Steht jetzt auch vor dem Aus

Eigentlich sollte die Tochtergesellschaft Max Bahr als Rettungsanker fungieren. Nach der Praktiker-Pleite. Doch jetzt ist alles anders. Auch Max Bahr musste nun beim Landgericht Hamburg einen Antrag auf Insolvenz stellen.

Eigentlich sollte die Tochtergesellschaft Max Bahr als Rettungsanker fungieren. Nach der Praktiker-Pleite. Doch jetzt ist alles anders. Auch Max Bahr musste nun beim Landgericht Hamburg einen Antrag auf Insolvenz stellen. Zum vorläufigen Insolvenzverwalter wurde Dr. Jens-Sören Schröder von der Kanzlei Johlke Niethammer & Partner bestimmt.

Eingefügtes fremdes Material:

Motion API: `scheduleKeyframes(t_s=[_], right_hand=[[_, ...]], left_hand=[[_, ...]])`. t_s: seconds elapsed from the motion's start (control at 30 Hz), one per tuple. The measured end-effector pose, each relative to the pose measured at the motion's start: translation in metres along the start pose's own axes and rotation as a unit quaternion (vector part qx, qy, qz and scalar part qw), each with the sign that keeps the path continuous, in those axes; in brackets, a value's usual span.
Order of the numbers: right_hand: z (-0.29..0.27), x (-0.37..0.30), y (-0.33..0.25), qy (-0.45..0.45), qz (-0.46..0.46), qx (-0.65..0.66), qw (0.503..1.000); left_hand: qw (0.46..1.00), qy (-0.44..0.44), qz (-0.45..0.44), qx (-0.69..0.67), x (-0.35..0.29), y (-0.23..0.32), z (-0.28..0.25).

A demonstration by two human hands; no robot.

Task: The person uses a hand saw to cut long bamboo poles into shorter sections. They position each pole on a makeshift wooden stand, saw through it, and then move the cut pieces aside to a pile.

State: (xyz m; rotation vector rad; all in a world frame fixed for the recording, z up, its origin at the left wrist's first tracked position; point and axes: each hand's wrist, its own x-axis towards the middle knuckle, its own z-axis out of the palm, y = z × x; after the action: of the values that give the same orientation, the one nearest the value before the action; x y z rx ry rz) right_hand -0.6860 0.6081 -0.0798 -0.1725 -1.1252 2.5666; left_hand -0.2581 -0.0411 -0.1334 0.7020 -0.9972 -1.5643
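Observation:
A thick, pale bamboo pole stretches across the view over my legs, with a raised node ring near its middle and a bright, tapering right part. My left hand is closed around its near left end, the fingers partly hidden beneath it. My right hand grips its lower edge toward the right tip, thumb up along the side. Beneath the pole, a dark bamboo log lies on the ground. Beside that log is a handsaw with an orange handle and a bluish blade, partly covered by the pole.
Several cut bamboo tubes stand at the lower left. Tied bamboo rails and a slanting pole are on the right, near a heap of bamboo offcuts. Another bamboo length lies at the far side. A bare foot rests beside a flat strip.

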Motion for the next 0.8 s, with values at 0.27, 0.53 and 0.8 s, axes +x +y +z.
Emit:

Bereits heute prangt auf der Homepage: "Liebe Kundinnen und Kunden, aufgrund des Antrags auf Eröffnung eines Insolvenzverfahrens, können wir derzeit keine vollständige Warenversorgung garantieren." Grund dafür sei nach eigenen Angaben, dass ein Warenkreditversicherer die zugesagte Besicherung von Lieferanten, die mit den Max-Bahr-Gesellschaften in Geschäftsbeziehung stehen, nicht aufrecht erhalten hat. Die Geschäftsführer der Max-Bahr-Gesellschaften werden daher kurzfristig beim zuständigen Amtsgericht Hamburg die Eröffnung von Insolvenzverfahren wegen Überschuldung und Zahlungsunfähigkeit beantragen. Es ist derzeit beabsichtigt, ein Insolvenzplanverfahren durchzuführen. Von den Insolvenzverfahren betroffen sind die folgenden Gesellschaften des Praktiker Konzerns: Baumarkt Max Bahr Geschäftsführungs GmbH, Baumarkt Max Bahr GmbH & Co. KG, Baumarkt Max Bahr Warenhandels GmbH, Baumarkt MB Vertriebs GmbH. Das internationale Geschäft des Praktiker-Konzerns bleibt von den Insolvenzverfahren hingegen unberührt, heißt es in einer Ad-Hoc-Pressemitteilung.